Former Clerk to Justice Brett Kavanaugh, Circuit Judge Diarmuid O'Scannlain, and District Judge Sidney Fitzwater

Megan was previously an advisor in the Office of White House Counsel and counsel to Senator Charles E. Grassley, then chairman of the United States Senate Committee on the Judiciary. She also served as senior advisor to the general counsel at the U.S. Department of the Treasury, where she advised on litigation matters, including appeals, and on financial services, consumer protection, and health care regulations.

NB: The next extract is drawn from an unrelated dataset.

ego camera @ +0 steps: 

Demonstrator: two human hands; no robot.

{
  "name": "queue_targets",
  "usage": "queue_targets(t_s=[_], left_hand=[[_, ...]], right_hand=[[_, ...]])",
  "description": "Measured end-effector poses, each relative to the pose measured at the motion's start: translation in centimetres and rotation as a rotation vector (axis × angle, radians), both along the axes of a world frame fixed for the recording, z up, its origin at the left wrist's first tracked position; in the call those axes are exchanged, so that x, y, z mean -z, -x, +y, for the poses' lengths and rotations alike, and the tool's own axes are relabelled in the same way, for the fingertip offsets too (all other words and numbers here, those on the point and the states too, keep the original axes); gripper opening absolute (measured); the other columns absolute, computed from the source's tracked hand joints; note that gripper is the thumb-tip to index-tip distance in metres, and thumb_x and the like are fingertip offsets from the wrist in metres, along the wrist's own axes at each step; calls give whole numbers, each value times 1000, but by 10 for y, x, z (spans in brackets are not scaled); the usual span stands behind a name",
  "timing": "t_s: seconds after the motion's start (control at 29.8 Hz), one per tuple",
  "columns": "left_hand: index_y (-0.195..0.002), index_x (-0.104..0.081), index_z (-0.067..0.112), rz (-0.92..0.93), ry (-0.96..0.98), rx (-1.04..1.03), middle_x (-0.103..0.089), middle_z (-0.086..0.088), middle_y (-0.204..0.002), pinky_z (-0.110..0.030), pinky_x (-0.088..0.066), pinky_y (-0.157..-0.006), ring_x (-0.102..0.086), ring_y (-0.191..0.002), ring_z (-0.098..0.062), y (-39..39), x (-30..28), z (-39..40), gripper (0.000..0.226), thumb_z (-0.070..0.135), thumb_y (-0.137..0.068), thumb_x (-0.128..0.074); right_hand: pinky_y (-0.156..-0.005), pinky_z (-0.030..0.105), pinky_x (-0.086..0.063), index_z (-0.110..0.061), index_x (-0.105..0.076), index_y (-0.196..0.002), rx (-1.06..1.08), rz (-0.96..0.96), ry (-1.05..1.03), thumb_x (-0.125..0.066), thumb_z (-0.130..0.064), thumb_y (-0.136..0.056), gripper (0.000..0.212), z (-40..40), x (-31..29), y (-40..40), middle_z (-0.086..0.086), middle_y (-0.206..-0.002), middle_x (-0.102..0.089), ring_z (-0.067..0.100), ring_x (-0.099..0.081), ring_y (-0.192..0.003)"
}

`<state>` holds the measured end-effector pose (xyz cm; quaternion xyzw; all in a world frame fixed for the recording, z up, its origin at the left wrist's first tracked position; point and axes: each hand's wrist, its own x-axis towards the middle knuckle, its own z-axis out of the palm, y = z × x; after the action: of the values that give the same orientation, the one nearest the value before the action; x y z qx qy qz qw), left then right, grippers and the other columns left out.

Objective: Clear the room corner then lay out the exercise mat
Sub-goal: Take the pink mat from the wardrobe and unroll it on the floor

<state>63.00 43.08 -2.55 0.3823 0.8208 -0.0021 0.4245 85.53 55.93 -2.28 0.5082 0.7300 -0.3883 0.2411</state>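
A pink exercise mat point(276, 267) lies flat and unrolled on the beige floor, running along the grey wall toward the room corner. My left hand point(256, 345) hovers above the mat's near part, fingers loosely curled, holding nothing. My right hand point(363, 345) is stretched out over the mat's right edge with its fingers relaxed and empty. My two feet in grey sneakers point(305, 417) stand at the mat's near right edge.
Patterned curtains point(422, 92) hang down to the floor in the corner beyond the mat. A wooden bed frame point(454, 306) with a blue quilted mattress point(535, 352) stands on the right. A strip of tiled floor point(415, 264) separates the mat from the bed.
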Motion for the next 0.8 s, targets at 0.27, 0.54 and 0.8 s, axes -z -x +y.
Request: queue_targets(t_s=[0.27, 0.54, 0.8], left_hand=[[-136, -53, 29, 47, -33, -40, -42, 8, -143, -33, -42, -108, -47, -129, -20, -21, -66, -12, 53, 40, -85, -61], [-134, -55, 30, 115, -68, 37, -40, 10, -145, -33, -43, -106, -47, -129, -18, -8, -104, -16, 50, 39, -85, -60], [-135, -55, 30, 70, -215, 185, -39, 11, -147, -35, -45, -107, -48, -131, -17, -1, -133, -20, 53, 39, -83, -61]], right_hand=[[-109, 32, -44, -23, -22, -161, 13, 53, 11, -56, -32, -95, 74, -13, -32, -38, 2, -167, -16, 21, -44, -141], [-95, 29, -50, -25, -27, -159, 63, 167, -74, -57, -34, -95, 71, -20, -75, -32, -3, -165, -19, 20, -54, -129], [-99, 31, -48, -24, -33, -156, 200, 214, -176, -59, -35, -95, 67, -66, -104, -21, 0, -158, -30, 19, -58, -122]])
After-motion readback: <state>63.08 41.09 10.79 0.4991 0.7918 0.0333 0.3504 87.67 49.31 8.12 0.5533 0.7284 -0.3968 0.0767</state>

Megan was a law clerk to Justice Brett M. Kavanaugh of the United States Supreme Court, Judge Diarmuid O’Scannlain of U.S. Court of Appeals for the Ninth Circuit and Judge Sidney Fitzwater of U.S. District Court for the Northern District of Texas.

Sherif Girgis

Former Clerk to Justice Samuel Alito and Circuit Judge Thomas Griffith

Sherif was previously a Research Scholar at the Witherspoon Institute. He is a 2008 Phi Beta Kappa and summa cum laude graduate of Princeton, from which he went on to earn a master’s degree in moral, political, and legal philosophy from the University of Oxford as a Rhodes Scholar, then a PhD in philosophy from Princeton, and a J.D. from Yale Law School, where he served as an editor of the Yale Law Journal. He is coauthor of two books: What Is Marriage? Man and Woman: A Defense (2012) and Debating Religious Liberty, Tolerance, and Bigotry (2017). Sherif was a law clerk to Justice Samuel Alito of the United States Supreme Court and Judge Thomas Griffith of the U.S. Court of Appeals for the D.C. Circuit.